(ASSIGNMENT):
Using the material below, copy every line where "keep" appears.

#### EXERCISE DATA

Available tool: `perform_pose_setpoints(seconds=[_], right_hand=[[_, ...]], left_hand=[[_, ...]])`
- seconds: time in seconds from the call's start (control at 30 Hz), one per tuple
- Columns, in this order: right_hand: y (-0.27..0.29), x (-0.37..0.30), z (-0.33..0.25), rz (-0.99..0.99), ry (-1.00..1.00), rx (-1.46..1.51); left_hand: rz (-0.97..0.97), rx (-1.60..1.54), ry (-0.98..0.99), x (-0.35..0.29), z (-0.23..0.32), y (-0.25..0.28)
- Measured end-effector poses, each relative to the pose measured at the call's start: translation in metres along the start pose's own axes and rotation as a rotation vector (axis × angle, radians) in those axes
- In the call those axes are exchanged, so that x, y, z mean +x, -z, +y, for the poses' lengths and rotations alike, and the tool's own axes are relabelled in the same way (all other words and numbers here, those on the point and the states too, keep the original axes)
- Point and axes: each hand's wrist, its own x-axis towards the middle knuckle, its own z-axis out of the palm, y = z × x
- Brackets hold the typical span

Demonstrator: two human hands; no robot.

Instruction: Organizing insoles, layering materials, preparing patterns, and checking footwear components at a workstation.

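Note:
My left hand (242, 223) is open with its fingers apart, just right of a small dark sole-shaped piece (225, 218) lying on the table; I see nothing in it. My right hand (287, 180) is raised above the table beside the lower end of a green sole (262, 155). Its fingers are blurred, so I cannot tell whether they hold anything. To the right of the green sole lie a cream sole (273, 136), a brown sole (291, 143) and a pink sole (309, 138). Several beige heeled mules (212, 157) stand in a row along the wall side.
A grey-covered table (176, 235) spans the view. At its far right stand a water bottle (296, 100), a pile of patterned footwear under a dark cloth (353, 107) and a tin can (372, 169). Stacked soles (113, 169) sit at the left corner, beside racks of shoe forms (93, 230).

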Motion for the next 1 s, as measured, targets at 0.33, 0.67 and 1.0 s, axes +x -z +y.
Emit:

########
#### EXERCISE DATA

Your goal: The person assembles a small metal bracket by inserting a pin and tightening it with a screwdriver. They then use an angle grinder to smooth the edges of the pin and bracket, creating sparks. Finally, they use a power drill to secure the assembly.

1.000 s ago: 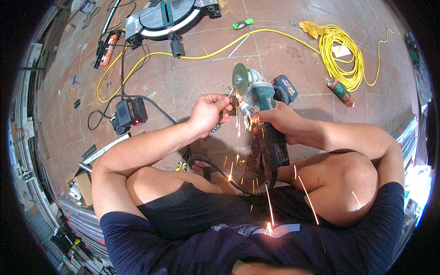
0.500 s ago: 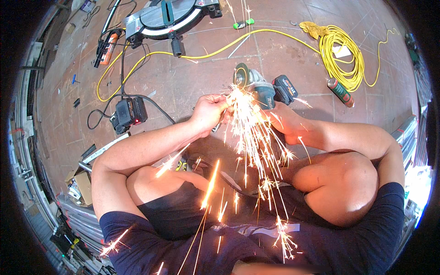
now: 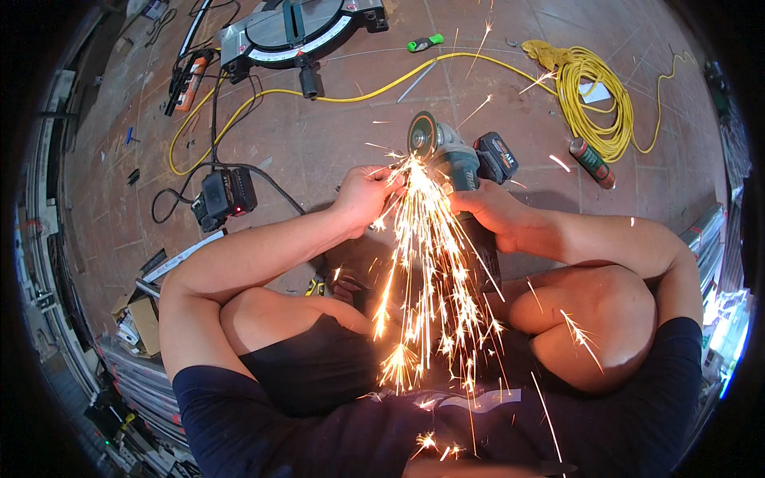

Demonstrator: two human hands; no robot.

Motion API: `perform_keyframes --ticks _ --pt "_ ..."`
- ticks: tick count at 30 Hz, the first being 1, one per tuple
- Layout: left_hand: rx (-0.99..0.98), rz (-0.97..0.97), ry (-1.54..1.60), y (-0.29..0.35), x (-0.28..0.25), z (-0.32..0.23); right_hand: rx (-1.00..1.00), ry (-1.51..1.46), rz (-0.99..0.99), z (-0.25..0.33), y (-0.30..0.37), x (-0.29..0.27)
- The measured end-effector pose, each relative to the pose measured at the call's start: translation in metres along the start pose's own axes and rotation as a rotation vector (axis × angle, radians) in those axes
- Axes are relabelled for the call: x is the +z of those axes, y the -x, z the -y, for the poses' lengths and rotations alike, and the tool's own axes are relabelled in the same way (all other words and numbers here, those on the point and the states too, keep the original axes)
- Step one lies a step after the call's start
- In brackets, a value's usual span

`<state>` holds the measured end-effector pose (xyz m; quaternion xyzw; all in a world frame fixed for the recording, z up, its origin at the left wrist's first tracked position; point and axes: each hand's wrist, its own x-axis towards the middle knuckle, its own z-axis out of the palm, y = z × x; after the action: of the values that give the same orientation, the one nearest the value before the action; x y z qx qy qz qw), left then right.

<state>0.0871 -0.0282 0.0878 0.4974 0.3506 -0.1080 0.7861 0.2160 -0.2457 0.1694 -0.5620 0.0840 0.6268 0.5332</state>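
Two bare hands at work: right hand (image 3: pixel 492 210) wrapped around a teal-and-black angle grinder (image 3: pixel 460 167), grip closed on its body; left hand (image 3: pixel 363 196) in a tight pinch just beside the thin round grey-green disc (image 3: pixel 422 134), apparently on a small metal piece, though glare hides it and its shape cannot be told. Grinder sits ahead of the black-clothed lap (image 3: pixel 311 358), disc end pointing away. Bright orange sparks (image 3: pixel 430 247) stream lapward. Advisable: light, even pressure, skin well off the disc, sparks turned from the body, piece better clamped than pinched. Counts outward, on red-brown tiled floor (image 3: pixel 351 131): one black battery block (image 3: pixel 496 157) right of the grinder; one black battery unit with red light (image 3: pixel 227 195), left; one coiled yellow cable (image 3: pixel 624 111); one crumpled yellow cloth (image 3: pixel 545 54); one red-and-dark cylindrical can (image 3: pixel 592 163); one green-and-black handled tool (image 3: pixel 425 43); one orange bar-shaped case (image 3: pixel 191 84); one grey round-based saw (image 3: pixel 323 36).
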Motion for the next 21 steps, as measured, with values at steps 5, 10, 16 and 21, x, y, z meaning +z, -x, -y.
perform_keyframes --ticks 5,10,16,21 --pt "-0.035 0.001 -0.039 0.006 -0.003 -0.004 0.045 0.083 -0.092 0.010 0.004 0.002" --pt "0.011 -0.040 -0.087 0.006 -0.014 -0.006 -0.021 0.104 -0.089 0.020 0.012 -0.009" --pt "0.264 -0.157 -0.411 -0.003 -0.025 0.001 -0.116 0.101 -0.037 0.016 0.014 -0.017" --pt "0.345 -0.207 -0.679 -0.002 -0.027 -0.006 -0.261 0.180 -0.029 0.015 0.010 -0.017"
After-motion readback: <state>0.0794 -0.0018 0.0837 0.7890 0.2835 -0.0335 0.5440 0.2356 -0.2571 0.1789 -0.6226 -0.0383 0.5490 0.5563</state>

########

(RESULT BELOW):
- In the call those axes are exchanged, so that x, y, z mean +x, -z, +y, for the poses' lengths and rotations alike, and the tool's own axes are relabelled in the same way (all other words and numbers here, those on the point and the states too, keep the original axes)
- Axes are relabelled for the call: x is the +z of those axes, y the -x, z the -y, for the poses' lengths and rotations alike, and the tool's own axes are relabelled in the same way (all other words and numbers here, those on the point and the states too, keep the original axes)

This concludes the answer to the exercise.